Tony, Atticus Finch one of the "manliest men" around? Hum... I was thinking Atticus Finch: John Stuart Mill's prototype...whom Nietzsche might not say is the manliest of men. But I like To Kill a Mockingbird. I suppose that one of these days I will get around to reading Harvey Mansfield's Manliness just so I can figure out what exactly it is that you folk mean by manliness...but first I am going to read Machiavelli's discourses on Livy...

What is great literature? Titles like these: "Ch.5 Where the Guard of Freedom May Be Settled More Securely, in the People or in the Great: and Which Has greater Cause for Tumult, He who Wishes to Aquire or He Who Wishes to Maintain." or this: "Ch.7 How Far Accusations May be Necessary in a Republic to Maintain It in Freedom." "Ch.10 As Much As the Founders of a Republic and a Kingdom Are Praiseworthy, So Much Those of a Tyranny Are Worthy of Reproach."

I have been shamefully absent, but I second in spades the accolades accorded Willa Cather and Marlilyn Robinson's Gilead, which I have taken to giving as graduation gifts to my students. Don't neglect Cather's Lucy Gayheart. Ralph McInerny has a lovely essay on Cather in his recent "Some Catholic Writers." And by the way, nota bene Andrew Ferguson's PERFECT takedown of Ayn Rand and Allen Greenspan in the new Weekly Standard.
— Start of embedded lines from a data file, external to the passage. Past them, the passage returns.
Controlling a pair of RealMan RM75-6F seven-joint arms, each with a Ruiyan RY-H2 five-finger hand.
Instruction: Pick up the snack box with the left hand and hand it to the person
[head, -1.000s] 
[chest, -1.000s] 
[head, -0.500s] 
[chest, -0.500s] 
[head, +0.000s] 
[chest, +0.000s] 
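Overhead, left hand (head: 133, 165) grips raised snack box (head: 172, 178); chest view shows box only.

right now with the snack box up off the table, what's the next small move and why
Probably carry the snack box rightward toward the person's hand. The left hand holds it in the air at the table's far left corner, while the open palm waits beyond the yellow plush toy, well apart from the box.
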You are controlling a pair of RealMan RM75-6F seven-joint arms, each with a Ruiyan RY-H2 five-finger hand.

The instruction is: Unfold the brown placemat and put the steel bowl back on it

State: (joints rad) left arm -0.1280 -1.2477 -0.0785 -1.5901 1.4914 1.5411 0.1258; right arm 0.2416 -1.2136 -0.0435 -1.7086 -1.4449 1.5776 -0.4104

Just re-read Tony's original comment above and I have to say that there is a lot in it worthy of consideration. Over the weekend I read Ambrose's book on Friendship called Comrades and what I liked about it was that his prose is observational and thoughtful. He sees something, he thinks about it, he chews over it and he reports his findings. That is what a good novelist should do. It is, I think, something that Tony is right to think lacking more in today's male fiction writers than among the females. The greatness they so desire has eschewed that "beaten path" and so they try to write epics of symbolism and modern theory. It is intensely boring. But the writer who most comes to my mind as I think about this kind of critique happens to be a female: Jane Smiley (who always draws great praise from all the "right" quarters). I read and rather liked one of her novels some years ago that attempted to be a kind of modern recasting of King Lear. But it fell short, to my mind, precisely because it was so caught up in the grand sweep of the thing that it neglected the most of the small things. The characters seemed to plop down from outer-space ready made. They were not developed or, it seemed, even fully understood. The "King Lear" of course, was a child molester. He did not kill his daughters, exactly, he raped them. And this made no sense in the context of the novel. It just was and we were asked to believe it as a fact without explanation. A novel is the building up of a big thing from the small things, not the reverse. It is one reason why I think that great fiction and great reporting are actually the hardest kind of writing to do. It is much easier to divulge your grand theory of the universe without the bother of accounting for detail.